> **EXERCISE DIRECTIONS**
Go through the entries below and print each one exactly, leaving out pictures.
━━━ MATERIAL PROVIDED ━━━
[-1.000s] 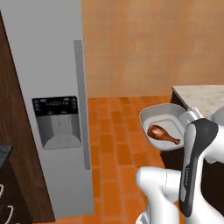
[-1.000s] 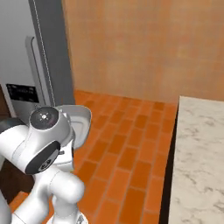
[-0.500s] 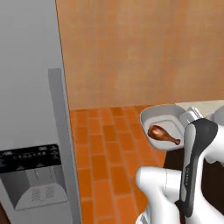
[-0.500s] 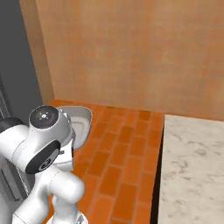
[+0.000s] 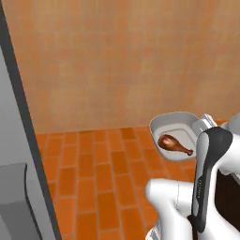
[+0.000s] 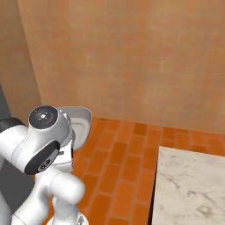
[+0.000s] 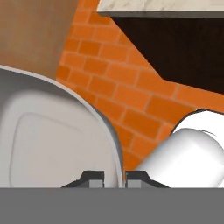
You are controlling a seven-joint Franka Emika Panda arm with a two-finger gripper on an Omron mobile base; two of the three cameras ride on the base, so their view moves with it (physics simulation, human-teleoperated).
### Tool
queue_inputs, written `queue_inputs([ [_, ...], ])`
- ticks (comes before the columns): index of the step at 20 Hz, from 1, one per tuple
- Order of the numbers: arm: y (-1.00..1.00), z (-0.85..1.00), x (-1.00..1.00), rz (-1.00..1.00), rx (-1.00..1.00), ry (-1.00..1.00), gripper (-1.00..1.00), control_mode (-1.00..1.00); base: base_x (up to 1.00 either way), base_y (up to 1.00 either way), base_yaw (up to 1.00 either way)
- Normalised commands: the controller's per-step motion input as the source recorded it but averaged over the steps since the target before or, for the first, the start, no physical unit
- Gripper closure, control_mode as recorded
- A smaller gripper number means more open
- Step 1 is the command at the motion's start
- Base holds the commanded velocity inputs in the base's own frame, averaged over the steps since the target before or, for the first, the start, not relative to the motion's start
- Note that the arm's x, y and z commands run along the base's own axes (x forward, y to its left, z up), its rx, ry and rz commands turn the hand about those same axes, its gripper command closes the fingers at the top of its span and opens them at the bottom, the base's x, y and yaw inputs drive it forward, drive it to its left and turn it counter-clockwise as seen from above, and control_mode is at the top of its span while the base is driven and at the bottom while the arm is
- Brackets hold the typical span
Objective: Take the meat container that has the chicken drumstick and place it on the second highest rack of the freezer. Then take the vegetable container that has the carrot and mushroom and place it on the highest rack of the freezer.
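Note:
My gripper (image 7: 114,178) is shut on the rim of the white meat container (image 5: 174,127). I hold the container up in the air over the brick floor. The reddish-brown chicken drumstick (image 5: 173,144) lies inside it, bone end pointing right. In the right base view the container (image 6: 82,119) peeks out behind my arm. The hand view looks at the container's pale underside (image 7: 48,144), with one fingertip on each side of its edge. The freezer (image 5: 16,168) is a grey slab at the far left. Its racks and the vegetable container are out of view.
An orange wall (image 5: 117,61) stands straight ahead above the orange brick floor (image 5: 103,178). A marble counter (image 6: 189,186) sits at the lower right of the right base view, and its edge (image 7: 162,5) shows at the top of the hand view above a dark recess.
The whole picture has shifted: the camera has turned, and the freezer has slid to the left edge. The container with the drumstick stays in my shut gripper.

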Motion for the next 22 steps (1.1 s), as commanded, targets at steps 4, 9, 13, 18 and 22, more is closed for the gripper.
queue_inputs([
  [4, 0.0, 0.0, 0.0, 0.0, 0.0, 0.0, 1.0, 1.0, 1.0, -0.42, 0.07],
  [9, 0.0, 0.0, 0.0, 0.0, 0.0, 0.0, 1.0, 1.0, 0.88, -0.38, 0.39],
  [13, 0.0, 0.0, 0.0, 0.0, 0.0, 0.0, 1.0, 1.0, 0.07, -0.01, 0.92],
  [18, 0.0, 0.0, 0.0, 0.0, 0.0, 0.0, 1.0, 1.0, -0.19, 0.0, 0.99],
  [22, 0.0, 0.0, 0.0, 0.0, 0.0, 0.0, 1.0, 1.0, -0.24, -0.03, 0.95],
])
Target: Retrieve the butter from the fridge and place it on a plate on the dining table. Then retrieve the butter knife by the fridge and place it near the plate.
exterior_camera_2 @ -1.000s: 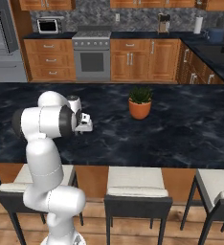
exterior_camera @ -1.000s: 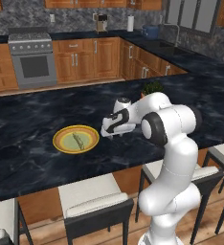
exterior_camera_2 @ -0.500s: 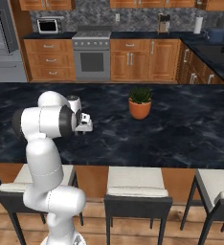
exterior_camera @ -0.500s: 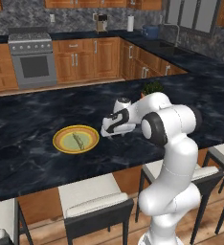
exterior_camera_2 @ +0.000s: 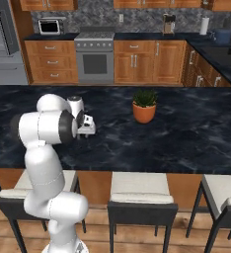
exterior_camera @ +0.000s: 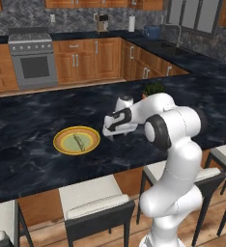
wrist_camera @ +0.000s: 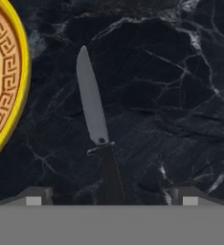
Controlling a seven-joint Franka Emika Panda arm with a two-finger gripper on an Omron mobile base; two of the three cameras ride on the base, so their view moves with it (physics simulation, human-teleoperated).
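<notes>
from the left base view you see the butter (exterior_camera: 79, 141) already lying on the plate (exterior_camera: 61, 145), with the hand (exterior_camera: 110, 136) low over the tabletop (exterior_camera: 28, 116) just beside it. in the hand view the butter knife (wrist_camera: 95, 125) lies flat beside the plate's rim, the hand spread wide and empty, so little looks left but to back away.

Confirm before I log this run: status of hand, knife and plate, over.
Hand open, low over dining table. Butter knife flat on the marble between its fingertips, beside the plate, not touching. Butter on plate. Nothing blocking.
</notes>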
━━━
> **RESPONSE TO THE TASK**
[-1.000s] 
[-1.000s] 
[-0.500s] 
[-0.500s] 
[+0.000s] 
[+0.000s] 
[+0.000s] 
You are controlling a seven-joint Franka Emika Panda arm with a two-finger gripper on an Omron mobile base; two of the three cameras ride on the base, so their view moves with it (physics simulation, human-teleoperated).
### Tool
queue_inputs, written `queue_inputs([ [_, ...], ])`
- ticks (comes before the columns): index of the step at 20 Hz, from 1, one per tuple
- Order of the numbers: arm: y (-1.00..1.00), z (-0.85..1.00), x (-1.00..1.00), rz (-1.00..1.00), rx (-1.00..1.00), ry (-1.00..1.00), gripper (-1.00..1.00), control_mode (-1.00..1.00); base: base_x (up to 1.00 either way), base_y (up to 1.00 either way), base_yaw (up to 1.00 either way)
- Normalised commands: the controller's per-step motion input as the source recorded it but averaged over the steps since the target before or, for the first, the start, no physical unit
- Gripper closure, control_mode as recorded
- A smaller gripper number means more open
- Step 1 is the command at the motion's start
- Base holds the commanded velocity inputs in the base's own frame, averaged over the steps since the target before or, for the first, the start, not relative to the motion's start
- Note that the arm's x, y and z commands run along the base's own axes (x forward, y to its left, z up), its rx, ry and rz commands turn the hand about those same axes, its gripper command closes the fingers at the top of its span and opens them at the bottom, the base's x, y and yaw inputs drive it forward, drive it to its left and turn it counter-clockwise as seen from above, and control_mode is at the top of its span while the base is driven and at the bottom while the arm is
- Brackets hold the typical span
Objective: Take the meat container that has the chicken drumstick and place it on the second highest rack of the freezer. Then take the vegetable container that has the carrot and mushroom and place it on the highest rack of the freezer.
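Note:
My gripper (image 7: 114,178) is shut on the rim of the white meat container (image 5: 174,127). I hold the container up in the air over the brick floor. The reddish-brown chicken drumstick (image 5: 173,144) lies inside it, bone end pointing right. In the right base view the container (image 6: 82,119) peeks out behind my arm. The hand view looks at the container's pale underside (image 7: 48,144), with one fingertip on each side of its edge. The freezer (image 5: 16,168) is a grey slab at the far left. Its racks and the vegetable container are out of view.
An orange wall (image 5: 117,61) stands straight ahead above the orange brick floor (image 5: 103,178). A marble counter (image 6: 189,186) sits at the lower right of the right base view, and its edge (image 7: 162,5) shows at the top of the hand view above a dark recess.
The whole picture has shifted: the camera has turned, and the freezer has slid to the left edge. The container with the drumstick stays in my shut gripper.
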
Motion for the next 22 steps (1.1 s), as commanded, targets at steps 4, 9, 13, 18 and 22, more is closed for the gripper.
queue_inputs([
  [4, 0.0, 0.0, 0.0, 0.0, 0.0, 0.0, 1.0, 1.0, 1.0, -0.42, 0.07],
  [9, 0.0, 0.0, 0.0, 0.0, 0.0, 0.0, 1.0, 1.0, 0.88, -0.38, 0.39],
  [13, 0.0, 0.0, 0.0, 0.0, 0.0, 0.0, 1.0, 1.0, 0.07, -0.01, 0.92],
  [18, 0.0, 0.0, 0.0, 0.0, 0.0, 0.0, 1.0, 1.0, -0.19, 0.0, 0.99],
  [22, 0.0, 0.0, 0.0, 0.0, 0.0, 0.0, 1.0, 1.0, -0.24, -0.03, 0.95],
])
Target: Retrieve the butter from the fridge and place it on a plate on the dining table. Then retrieve the butter knife by the fridge and place it near the plate.
exterior_camera_2 @ -1.000s: 
exterior_camera @ -1.000s: 
exterior_camera_2 @ -0.500s: 
exterior_camera @ -0.500s: 
exterior_camera_2 @ +0.000s: 
exterior_camera @ +0.000s: 
wrist_camera @ +0.000s: 
Controlling a seven-joint Franka Emika Panda arm with a two-finger gripper on an Omron mobile base; two of the three cameras ride on the base, so their view moves with it (physics simulation, human-teleoperated).
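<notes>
from the left base view you see the butter (exterior_camera: 79, 141) already lying on the plate (exterior_camera: 61, 145), with the hand (exterior_camera: 110, 136) low over the tabletop (exterior_camera: 28, 116) just beside it. in the hand view the butter knife (wrist_camera: 95, 125) lies flat beside the plate's rim, the hand spread wide and empty, so little looks left but to back away.

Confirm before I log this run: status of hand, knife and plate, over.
Hand open, low over dining table. Butter knife flat on the marble between its fingertips, beside the plate, not touching. Butter on plate. Nothing blocking.
</notes>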

With that, the answer is complete.